◆ **AIM OF THE EXERCISE**
Among the entries below, only the lines from the one with "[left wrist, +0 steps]" through the one with "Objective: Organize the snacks" are to be retyped, exactly and without pictures.

========

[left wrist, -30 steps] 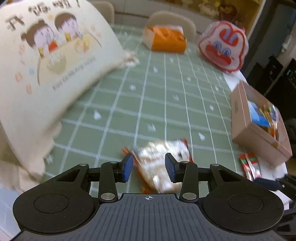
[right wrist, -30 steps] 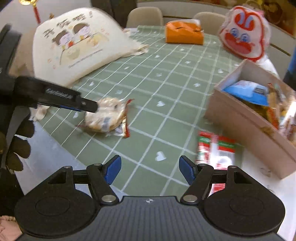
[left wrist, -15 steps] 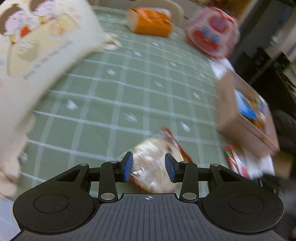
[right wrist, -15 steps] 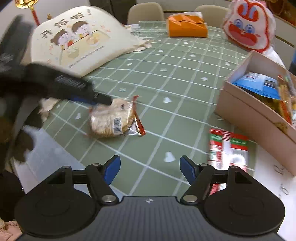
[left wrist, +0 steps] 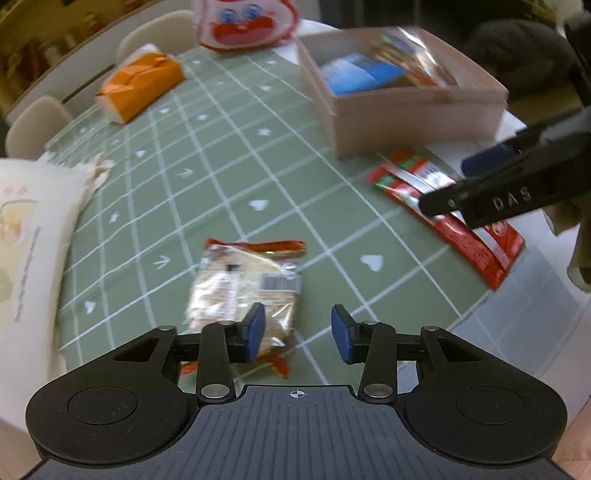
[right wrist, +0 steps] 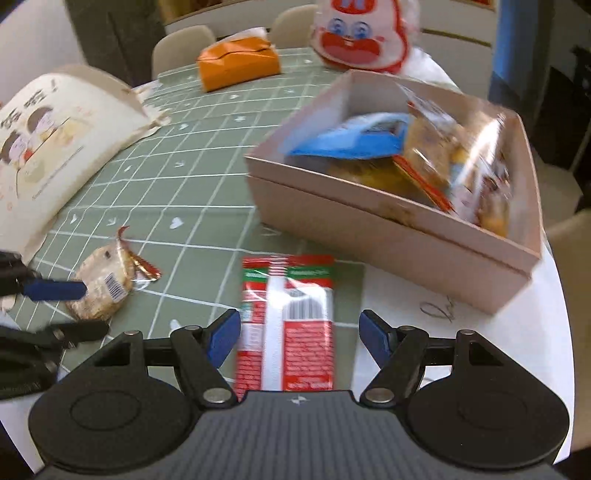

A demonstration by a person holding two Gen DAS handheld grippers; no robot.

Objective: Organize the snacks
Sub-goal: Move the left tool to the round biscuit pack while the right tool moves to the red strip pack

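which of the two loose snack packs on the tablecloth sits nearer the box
The red and green striped pack, lying just in front of the box between the right gripper's open jaws. The clear round cracker pack lies farther off, by the left gripper.

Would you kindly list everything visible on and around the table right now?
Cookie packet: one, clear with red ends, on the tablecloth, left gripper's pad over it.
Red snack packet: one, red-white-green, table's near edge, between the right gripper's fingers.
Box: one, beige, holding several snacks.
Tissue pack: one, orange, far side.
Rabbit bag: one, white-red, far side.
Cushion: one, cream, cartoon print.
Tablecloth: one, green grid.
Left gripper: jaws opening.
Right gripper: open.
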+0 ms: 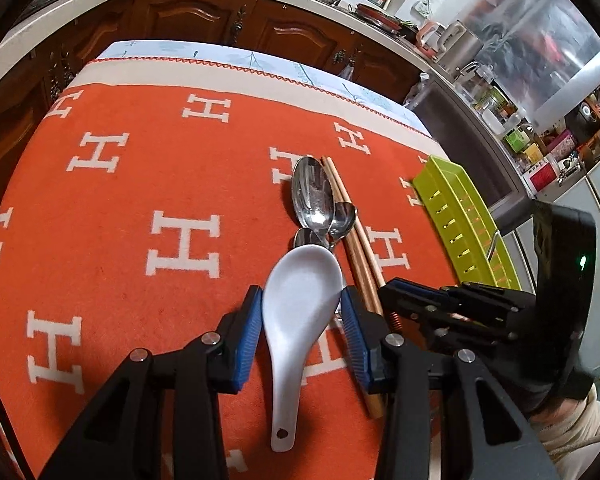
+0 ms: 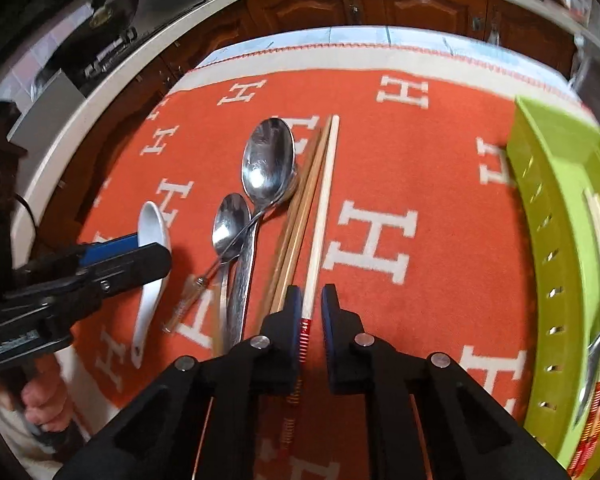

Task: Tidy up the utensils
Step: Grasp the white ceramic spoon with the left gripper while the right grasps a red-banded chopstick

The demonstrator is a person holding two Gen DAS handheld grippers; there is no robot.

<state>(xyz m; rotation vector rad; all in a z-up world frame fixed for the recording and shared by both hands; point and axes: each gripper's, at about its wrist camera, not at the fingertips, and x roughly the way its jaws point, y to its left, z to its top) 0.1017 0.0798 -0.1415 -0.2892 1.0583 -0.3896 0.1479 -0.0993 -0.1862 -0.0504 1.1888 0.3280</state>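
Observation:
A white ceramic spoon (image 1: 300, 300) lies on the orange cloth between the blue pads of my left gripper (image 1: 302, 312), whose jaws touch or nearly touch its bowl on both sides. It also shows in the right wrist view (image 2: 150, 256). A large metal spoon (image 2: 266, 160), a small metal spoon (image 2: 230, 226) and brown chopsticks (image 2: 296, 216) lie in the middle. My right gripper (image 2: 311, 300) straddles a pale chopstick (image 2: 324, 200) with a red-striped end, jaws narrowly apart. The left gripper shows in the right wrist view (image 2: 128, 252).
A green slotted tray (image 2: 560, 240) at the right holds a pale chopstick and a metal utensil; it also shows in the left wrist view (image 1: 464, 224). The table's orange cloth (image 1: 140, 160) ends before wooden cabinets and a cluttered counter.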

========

◆ **RESPONSE TO THE TASK**
[left wrist, +0 steps] 
[right wrist, +0 steps] 

A demonstration by a person holding two Gen DAS handheld grippers; no robot.

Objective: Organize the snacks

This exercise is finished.